Unlike most un-Cultured Club songs from the 1980’s, Pixies music are an acquired taste. Just ask Kurt Cobain who famously was inspired by Pixies to create the sound of Nirvana’s most successful album Nevermind as he told Rolling Stone Magazine, “I was trying to write the ultimate pop song. I was basically trying to rip off the Pixies. I have to admit it [smiles]. When I heard the Pixies for the first time, I connected with that band so heavily I should have been in that band — or at least in a Pixies cover band. We used their sense of dynamics, being soft and quiet and then loud and hard.”

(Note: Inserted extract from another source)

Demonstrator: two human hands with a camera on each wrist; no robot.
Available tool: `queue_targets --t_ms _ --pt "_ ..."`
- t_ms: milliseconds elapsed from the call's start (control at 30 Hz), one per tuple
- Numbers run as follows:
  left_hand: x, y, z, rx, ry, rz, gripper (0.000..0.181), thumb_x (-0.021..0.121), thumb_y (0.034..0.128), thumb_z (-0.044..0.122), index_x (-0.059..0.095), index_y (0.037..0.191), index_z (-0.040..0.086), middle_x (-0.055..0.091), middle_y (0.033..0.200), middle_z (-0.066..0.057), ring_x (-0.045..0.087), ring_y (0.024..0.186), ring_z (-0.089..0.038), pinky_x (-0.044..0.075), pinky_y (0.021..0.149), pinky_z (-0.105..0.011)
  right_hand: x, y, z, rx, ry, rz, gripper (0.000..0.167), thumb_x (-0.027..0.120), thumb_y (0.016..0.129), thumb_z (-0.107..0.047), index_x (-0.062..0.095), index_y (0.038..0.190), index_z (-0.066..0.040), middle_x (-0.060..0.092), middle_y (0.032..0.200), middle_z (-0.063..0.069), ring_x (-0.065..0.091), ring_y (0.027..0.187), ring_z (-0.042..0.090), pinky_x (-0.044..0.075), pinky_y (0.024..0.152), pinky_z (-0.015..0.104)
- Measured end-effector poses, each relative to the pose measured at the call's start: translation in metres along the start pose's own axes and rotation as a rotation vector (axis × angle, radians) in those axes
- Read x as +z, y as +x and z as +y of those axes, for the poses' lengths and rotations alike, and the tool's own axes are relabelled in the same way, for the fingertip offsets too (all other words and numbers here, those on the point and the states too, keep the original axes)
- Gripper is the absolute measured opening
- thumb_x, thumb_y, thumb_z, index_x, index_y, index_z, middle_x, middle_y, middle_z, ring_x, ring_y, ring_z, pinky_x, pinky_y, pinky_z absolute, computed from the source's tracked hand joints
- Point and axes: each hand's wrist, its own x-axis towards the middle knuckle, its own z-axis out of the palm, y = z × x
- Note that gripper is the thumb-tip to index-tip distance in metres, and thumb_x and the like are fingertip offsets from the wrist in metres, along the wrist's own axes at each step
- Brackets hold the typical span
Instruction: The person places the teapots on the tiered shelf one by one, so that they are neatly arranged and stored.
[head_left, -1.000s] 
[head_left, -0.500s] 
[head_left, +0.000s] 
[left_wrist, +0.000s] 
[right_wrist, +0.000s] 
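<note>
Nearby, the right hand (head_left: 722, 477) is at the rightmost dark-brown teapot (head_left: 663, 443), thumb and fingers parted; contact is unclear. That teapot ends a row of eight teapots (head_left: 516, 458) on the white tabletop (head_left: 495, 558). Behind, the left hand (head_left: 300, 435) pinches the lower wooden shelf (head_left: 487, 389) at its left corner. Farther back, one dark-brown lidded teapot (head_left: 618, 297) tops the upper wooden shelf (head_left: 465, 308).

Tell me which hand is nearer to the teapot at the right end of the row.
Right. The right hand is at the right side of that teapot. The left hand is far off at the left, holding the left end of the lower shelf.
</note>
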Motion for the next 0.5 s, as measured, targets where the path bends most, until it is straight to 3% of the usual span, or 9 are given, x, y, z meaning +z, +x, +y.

Listening to Pixies always unleashes my inner music sense of geekified snobbery. For you refined connoisseurs who want more than a three minute commercial disguised as a pop song, Pixies were created for your twisted sensibilities. For the rest of the short attention spanned masses with that confused looks on your pop 40 faces, go back to your fifteen minute of infamy and already forgotten radio jingles; songs like “Down to the Well” which Melody Maker famously described, as “a grubby, with a minimalist chunky guitar line straight from an early Kinks single;” are a Pixies thing and sadly some people just will never understand nor appreciate the greatness of one of the best American bands of all time. Why not go return to the beginning where the creative chain reaction that sparked the loud-quiet-loud revolution of sound began within the electric confines that is Pixies? All it takes is one spin to be transported back “Down to the Well” and rediscover the Bossanova brilliance of the future sound that is Pixies.